PROVIDED MATERIAL

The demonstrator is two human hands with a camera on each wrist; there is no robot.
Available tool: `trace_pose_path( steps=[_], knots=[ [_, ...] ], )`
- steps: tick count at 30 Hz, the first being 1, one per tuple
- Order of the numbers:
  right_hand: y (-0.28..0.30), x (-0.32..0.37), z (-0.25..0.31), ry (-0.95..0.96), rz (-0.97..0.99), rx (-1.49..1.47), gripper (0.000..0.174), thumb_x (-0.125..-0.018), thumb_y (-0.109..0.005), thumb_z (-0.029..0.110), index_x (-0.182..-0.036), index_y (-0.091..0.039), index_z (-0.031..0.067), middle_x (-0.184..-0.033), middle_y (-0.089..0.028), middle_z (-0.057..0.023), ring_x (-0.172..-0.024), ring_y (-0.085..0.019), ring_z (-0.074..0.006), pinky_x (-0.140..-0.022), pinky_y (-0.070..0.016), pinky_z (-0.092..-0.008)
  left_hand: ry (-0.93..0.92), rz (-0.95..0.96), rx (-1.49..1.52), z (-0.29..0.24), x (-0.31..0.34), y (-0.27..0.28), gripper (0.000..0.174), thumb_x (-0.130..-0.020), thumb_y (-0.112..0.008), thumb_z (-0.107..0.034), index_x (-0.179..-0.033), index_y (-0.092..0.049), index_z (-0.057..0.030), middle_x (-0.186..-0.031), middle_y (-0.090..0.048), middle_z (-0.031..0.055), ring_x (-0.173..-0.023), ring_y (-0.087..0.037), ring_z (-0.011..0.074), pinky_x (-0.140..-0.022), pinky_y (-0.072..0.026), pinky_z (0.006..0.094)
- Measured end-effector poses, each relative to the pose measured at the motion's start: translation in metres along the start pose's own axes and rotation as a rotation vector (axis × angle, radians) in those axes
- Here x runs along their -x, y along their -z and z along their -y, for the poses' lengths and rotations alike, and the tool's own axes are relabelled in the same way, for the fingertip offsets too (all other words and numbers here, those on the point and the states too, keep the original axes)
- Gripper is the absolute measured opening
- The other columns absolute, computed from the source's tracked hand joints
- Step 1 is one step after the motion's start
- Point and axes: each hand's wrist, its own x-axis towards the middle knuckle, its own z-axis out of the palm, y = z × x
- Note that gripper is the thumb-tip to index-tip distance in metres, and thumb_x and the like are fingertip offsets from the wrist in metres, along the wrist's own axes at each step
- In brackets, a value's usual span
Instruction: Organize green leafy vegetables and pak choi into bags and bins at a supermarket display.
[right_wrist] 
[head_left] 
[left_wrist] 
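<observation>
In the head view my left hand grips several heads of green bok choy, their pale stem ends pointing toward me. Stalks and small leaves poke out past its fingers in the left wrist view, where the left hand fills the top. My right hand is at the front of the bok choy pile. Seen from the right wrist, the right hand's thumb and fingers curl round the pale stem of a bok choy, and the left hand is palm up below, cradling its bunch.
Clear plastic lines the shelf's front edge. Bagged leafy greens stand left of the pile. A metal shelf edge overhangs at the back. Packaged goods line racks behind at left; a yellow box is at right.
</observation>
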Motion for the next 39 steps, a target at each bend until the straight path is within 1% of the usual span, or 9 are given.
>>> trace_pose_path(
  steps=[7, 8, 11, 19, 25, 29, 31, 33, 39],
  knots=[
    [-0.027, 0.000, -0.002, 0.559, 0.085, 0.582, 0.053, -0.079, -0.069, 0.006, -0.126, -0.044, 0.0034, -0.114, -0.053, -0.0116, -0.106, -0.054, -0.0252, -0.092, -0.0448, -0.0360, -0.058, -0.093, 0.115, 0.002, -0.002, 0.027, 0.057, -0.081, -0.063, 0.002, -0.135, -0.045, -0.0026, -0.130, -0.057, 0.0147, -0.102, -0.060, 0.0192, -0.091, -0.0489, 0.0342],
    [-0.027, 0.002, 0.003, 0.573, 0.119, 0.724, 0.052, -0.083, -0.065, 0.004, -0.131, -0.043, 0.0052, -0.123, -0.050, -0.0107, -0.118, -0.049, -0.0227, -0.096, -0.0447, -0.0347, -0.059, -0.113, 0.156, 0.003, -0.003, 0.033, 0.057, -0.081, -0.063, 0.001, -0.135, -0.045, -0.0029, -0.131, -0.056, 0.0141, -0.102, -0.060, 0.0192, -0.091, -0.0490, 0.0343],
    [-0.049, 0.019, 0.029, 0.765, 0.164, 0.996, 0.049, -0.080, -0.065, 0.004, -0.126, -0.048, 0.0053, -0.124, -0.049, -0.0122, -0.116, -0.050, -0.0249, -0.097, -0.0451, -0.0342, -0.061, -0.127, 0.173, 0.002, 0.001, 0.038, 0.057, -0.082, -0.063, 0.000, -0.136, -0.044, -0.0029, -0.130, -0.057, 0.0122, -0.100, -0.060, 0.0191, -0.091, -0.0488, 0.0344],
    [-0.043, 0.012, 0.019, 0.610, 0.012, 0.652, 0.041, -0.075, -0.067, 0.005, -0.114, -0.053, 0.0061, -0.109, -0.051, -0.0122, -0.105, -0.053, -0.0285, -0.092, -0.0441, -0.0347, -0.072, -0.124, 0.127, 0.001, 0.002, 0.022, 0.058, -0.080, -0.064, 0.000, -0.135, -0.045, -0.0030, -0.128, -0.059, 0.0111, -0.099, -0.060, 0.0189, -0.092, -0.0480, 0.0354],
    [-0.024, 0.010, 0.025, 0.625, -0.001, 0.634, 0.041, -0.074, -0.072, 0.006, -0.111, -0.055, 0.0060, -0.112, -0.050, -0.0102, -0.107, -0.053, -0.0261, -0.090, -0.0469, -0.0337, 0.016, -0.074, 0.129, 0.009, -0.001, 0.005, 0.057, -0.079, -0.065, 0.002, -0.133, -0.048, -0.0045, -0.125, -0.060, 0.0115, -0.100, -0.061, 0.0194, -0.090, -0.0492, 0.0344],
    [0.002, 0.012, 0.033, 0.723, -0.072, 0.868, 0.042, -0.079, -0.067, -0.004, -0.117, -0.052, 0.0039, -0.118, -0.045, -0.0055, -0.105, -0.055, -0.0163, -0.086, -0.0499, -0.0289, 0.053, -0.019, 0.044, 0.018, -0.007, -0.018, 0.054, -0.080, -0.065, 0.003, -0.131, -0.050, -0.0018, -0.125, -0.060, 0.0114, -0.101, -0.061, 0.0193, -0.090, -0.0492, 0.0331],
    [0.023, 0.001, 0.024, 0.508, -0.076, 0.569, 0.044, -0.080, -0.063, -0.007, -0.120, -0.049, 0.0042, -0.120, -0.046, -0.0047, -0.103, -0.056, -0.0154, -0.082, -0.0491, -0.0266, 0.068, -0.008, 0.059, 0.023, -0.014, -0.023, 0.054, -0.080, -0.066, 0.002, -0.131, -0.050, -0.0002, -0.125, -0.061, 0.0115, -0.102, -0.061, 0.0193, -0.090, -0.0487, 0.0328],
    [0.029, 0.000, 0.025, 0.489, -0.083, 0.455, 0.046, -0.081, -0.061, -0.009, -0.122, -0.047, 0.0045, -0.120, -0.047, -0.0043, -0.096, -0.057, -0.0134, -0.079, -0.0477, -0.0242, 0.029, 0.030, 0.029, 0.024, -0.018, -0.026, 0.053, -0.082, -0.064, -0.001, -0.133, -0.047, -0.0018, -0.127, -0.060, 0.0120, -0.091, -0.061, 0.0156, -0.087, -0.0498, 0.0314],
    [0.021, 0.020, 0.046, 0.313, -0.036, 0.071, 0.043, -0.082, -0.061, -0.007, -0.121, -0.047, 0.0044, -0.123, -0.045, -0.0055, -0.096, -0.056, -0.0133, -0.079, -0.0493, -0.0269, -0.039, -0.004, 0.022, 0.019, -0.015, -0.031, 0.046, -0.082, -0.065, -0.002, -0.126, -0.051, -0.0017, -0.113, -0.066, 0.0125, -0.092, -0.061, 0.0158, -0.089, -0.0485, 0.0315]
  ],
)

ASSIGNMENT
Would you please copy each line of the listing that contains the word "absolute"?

SOLUTION TO THIS TASK
- Gripper is the absolute measured opening
- The other columns absolute, computed from the source's tracked hand joints

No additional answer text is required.